START Information provided
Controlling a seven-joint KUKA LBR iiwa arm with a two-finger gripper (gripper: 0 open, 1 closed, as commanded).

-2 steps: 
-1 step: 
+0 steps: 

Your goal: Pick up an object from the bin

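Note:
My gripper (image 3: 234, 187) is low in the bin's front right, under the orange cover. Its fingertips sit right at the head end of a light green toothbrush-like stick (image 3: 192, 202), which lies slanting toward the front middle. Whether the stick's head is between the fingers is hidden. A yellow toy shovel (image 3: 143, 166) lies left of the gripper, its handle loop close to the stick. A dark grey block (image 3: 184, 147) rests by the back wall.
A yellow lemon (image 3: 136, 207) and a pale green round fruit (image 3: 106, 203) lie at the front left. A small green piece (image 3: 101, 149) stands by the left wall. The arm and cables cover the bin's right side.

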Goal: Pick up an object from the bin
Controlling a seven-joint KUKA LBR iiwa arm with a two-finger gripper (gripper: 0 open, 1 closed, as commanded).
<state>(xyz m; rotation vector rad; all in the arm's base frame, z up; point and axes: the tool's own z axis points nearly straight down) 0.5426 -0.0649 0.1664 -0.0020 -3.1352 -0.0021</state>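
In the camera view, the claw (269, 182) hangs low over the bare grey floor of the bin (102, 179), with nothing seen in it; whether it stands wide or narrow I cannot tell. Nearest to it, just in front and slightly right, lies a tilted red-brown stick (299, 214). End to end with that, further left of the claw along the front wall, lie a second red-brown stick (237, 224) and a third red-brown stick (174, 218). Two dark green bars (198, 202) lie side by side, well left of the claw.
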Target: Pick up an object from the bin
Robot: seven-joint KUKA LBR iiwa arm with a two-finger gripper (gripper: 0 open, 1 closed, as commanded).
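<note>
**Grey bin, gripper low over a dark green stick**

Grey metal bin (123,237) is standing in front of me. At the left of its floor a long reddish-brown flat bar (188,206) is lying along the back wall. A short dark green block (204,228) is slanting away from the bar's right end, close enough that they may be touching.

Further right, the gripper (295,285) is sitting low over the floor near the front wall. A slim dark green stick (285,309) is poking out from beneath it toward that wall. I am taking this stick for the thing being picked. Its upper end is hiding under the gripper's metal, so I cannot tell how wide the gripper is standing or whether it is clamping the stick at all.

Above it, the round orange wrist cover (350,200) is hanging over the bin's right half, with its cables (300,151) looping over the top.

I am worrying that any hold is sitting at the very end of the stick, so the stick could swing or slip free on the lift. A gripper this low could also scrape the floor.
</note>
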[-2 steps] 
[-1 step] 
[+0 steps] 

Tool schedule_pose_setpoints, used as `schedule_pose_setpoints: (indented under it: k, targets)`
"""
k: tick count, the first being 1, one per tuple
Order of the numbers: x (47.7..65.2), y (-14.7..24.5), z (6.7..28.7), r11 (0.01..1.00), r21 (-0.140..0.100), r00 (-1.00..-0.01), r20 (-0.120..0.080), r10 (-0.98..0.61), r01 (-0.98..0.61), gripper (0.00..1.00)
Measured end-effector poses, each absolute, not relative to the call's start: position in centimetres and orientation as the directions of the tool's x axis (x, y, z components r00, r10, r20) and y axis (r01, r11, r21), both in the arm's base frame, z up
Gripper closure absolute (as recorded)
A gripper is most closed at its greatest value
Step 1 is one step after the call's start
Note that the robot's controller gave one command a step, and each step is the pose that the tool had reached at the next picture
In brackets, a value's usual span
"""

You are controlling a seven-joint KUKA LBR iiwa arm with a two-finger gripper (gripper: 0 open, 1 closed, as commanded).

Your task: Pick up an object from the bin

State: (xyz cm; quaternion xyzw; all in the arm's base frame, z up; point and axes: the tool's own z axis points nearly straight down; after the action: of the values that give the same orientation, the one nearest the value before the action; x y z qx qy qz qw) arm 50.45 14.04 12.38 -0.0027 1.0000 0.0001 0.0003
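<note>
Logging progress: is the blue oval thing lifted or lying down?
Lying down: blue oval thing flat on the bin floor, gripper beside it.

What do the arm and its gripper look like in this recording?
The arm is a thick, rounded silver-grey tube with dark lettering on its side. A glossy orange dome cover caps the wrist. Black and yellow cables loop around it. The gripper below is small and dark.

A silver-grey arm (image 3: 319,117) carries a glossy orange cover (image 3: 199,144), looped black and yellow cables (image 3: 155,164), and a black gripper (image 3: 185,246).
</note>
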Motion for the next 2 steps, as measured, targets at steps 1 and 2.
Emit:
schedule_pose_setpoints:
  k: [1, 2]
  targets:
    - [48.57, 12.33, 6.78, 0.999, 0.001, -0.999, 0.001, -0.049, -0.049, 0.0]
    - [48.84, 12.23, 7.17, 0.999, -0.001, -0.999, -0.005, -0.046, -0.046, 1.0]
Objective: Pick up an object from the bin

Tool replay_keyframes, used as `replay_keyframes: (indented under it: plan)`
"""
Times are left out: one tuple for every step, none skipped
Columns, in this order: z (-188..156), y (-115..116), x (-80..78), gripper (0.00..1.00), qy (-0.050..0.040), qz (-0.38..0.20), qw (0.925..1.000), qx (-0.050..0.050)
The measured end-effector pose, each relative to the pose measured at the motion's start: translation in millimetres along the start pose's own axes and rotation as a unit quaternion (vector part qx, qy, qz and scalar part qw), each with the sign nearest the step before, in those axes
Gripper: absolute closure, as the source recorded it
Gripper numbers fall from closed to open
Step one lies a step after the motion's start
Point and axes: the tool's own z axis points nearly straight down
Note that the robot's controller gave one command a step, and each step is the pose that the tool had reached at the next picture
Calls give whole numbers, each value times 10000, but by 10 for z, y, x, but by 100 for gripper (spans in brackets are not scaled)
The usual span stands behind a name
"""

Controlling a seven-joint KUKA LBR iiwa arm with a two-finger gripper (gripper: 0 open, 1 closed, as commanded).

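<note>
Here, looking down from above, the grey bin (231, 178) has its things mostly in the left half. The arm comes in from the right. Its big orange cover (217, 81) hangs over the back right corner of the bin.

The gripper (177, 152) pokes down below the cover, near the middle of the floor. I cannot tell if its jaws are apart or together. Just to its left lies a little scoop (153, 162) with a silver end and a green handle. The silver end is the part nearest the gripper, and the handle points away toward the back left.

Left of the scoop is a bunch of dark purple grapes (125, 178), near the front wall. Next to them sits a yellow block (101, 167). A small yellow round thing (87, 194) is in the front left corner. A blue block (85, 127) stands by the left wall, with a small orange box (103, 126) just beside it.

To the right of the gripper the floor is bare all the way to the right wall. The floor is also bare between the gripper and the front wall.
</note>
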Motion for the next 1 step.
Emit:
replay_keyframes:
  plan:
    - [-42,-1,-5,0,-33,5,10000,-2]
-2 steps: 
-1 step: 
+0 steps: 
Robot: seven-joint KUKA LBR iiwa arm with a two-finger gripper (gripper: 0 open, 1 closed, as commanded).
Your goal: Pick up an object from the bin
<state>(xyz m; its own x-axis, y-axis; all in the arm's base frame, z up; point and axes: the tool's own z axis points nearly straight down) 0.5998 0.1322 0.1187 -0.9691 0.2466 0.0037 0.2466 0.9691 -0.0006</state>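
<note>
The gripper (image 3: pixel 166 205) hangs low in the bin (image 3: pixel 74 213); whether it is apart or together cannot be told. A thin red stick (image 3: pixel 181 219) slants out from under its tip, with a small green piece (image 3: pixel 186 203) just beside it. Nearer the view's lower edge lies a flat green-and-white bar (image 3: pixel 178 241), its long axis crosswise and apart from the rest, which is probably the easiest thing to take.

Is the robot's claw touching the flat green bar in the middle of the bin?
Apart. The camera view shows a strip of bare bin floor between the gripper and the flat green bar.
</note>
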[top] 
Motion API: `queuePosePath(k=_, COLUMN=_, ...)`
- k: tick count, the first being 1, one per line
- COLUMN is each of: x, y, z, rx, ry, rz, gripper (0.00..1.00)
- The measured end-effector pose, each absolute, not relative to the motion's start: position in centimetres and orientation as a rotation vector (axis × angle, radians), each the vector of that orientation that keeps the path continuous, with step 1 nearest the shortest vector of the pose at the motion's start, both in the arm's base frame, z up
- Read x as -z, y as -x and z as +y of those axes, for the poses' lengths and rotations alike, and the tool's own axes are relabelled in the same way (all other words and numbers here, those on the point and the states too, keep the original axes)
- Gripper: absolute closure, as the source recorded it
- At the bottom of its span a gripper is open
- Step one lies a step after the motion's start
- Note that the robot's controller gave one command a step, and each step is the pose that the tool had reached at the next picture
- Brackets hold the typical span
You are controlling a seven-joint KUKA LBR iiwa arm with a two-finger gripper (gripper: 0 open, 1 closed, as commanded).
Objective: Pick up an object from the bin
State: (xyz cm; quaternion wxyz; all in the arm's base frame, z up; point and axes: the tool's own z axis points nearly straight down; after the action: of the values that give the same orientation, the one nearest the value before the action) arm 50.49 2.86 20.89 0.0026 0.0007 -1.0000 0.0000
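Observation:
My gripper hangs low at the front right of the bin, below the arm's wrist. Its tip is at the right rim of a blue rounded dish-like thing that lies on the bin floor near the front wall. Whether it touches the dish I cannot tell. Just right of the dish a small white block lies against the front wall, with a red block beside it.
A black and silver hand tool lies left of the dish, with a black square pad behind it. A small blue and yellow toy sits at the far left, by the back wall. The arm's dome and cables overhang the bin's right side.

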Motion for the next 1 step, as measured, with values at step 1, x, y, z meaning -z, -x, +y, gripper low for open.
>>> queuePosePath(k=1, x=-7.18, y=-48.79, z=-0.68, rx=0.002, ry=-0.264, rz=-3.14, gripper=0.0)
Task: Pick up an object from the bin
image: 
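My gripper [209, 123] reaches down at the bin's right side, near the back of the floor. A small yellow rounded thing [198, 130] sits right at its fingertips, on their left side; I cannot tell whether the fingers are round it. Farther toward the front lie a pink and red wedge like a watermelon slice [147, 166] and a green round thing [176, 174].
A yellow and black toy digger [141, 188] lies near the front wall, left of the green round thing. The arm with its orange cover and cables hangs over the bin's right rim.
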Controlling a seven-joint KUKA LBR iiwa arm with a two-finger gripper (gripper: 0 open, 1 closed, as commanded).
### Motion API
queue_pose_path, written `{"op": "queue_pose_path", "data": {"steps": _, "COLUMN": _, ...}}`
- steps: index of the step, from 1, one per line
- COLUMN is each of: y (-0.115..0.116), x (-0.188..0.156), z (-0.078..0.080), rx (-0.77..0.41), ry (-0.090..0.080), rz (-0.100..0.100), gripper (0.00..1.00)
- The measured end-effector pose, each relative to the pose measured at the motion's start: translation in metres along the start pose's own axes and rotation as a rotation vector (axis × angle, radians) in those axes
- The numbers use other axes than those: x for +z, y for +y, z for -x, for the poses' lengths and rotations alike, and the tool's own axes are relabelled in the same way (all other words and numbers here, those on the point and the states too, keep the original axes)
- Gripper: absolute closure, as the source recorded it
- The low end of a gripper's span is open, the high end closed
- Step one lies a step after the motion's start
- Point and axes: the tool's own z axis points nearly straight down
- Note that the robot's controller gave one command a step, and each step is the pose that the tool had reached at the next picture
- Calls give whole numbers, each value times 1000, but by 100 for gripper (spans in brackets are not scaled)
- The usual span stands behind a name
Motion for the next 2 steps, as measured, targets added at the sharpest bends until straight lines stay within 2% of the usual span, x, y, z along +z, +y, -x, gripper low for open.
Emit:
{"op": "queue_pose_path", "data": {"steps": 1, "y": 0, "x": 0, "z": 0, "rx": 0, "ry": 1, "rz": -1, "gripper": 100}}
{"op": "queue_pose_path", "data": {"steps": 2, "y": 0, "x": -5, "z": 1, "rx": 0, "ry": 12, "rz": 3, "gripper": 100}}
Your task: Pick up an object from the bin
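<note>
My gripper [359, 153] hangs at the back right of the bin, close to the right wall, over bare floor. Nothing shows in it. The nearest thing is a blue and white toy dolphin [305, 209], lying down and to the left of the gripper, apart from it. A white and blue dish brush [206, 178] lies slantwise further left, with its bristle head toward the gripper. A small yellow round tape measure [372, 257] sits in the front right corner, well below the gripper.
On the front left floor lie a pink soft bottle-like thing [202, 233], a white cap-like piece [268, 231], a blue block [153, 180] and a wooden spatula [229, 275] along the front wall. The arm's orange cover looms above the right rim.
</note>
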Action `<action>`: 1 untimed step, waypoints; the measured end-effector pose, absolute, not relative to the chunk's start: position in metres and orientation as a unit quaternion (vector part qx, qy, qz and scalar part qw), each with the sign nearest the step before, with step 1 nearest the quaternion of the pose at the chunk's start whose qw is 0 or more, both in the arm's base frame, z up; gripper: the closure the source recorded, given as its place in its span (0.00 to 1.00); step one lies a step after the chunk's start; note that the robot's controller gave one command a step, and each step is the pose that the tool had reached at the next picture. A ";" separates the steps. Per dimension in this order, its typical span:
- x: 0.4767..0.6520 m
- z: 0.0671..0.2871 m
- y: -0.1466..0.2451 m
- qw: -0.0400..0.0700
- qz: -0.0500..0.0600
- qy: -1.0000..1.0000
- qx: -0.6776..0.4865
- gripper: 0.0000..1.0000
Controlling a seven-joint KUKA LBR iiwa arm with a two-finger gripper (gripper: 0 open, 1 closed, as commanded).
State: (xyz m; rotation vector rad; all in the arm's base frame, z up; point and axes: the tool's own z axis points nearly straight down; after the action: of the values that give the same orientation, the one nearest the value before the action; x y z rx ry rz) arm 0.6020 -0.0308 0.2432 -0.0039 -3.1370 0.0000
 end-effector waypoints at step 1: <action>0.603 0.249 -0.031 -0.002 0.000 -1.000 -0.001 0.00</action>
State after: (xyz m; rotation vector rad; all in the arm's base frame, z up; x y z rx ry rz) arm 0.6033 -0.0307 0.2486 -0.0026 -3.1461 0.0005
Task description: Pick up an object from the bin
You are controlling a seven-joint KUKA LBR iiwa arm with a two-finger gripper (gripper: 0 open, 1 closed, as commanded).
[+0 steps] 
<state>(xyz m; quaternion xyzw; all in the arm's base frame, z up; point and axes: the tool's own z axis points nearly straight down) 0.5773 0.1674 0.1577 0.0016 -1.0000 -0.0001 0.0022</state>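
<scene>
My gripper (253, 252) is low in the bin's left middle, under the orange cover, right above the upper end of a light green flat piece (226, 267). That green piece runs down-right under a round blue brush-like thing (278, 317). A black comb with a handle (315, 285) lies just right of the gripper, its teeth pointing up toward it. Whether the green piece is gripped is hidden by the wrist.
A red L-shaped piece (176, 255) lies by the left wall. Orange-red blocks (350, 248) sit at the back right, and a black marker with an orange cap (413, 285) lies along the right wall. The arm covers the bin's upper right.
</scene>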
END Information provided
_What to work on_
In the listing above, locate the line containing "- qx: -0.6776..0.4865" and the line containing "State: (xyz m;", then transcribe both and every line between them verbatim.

_Your solution_
- qx: -0.6776..0.4865
- gripper: 0.0000..1.0000
Controlling a seven-joint KUKA LBR iiwa arm with a two-finger gripper (gripper: 0 open, 1 closed, as commanded).
State: (xyz m; rotation vector rad; all in the arm's base frame, z up; point and axes: the tool's own z axis points nearly straight down; after the action: of the values that give the same orientation, the one nearest the value before the action; x y z rx ry rz) arm 0.6020 -0.0308 0.2432 -0.0039 -3.1370 0.0000

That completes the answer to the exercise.